BEST METHOD TO DETERMINE THE IDENTIFICATION OF A MICROORGANISM

DIFFERENTIATION BETWEEN PHENOTYPIC AND GENOTYPIC IDENTIFICATION MECHANISMS

Recently, a Blog was published that identified the fifteen most common bacterial isolates identified by Accugenix, Inc, Newark, DE during 2010.  This Blog created an interest in other related areas to include the best methods to assure a definitive identification of an isolated bacterium.

In a poster presented at the most recent American Society for Microbiology, Accugenix compared multiple technology solutions to determine the fitness for use studies beyond routine panels provided by manufacturers to understand both the performance and operation impact vs. the various environmental monitoring systems.  The goal was to assure each customer the highest percentage of accurate identification to the species level.  The systems compared permitted identification by either phenotypic or genotypic methods.

The data suggests that the greatest percentage of satisfactory matches occurred in the following order (from highest to lowest):

            Accugenix (DNA Sequencing using the Accugenix Bacterial library 04APR11)*

            Applied Biosystems MicroSEQ® v. 2.2*

            Bruker MALDI-TOF® v. 3.1.2*

            Biolog GENIII®**

            bioMerieux Vitek® v. 2.2**

NOTE: *=Genotypic Method; **=Phenotypic Method

One additional system, MIDI, also known as Fatty Acid Methyl Ester (FAME), which had been utilized by Accugenix for a number of years, was not included since its use had been discontinued (by Accugenix).

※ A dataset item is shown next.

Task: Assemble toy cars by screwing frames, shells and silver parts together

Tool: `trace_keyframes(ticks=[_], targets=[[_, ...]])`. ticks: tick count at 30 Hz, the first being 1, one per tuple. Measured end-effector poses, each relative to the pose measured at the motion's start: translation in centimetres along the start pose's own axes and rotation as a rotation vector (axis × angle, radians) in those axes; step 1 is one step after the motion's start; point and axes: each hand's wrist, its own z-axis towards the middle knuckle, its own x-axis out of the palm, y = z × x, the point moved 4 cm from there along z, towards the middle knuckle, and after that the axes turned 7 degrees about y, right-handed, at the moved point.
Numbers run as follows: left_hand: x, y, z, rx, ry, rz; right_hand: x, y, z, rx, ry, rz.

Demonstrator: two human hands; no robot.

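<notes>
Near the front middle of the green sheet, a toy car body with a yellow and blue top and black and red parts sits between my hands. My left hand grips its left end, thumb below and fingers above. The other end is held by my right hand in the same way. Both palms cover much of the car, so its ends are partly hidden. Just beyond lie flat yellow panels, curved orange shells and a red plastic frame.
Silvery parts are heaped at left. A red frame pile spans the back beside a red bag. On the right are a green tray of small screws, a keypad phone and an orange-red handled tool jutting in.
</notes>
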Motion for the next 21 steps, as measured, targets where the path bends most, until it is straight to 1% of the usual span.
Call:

None of these systems is designed to compare microorganisms of the same species.  The DuPont Qualicon RiboPrinter® system is available to compare strain-specific characterization where additional subspecies identification is required.

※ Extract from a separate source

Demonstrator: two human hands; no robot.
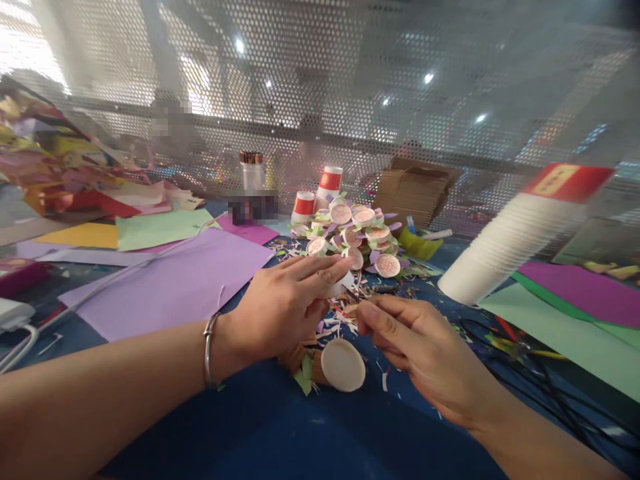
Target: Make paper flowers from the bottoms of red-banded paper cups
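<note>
My left hand [287, 303], with a silver bracelet at the wrist, is closed around a small white piece [341, 285] whose kind I cannot make out. Just right of it, my right hand [407, 340] pinches something thin and small, mostly hidden by the fingers. A dark thin tip shows between the two hands. Below them on the blue table lies a round white disc [343, 365] against a brown roll with a green paper leaf [303, 375]. Beyond the hands is a heap of small discs [353, 237] with red print and purple and green paper bits.
A tall leaning stack of paper cups [515, 240] stands right, near black cables [540, 387]. Purple paper [170, 280] lies left under a white cable. Behind are red-and-white cups [303, 205], a jar [252, 175], cardboard [413, 190] and a perforated screen [320, 80]. Paper scraps litter the middle.
</note>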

The above systems also exhibit some unique features and requirements.  For example, the Vitek, Biolog and MALDI-TOF systems require living microorganisms to obtain identification.  The Applied Biosystems and the Accugenix modification of the same do not require living cells, but it is desirable to use them if possible.  In selected instances, testing laboratories will not test nor will postal authorities permit the shipment of live, hazardous or pathogenic microorganisms and these bacteria can only be shipped to the testing laboratories once they have been killed. 

Other limitations of the MALDI-TOF system include the age of the culture, temperature of storage, not in a sporulation state and requirement for fresh growth.  Please discuss exact requirements with your testing facility.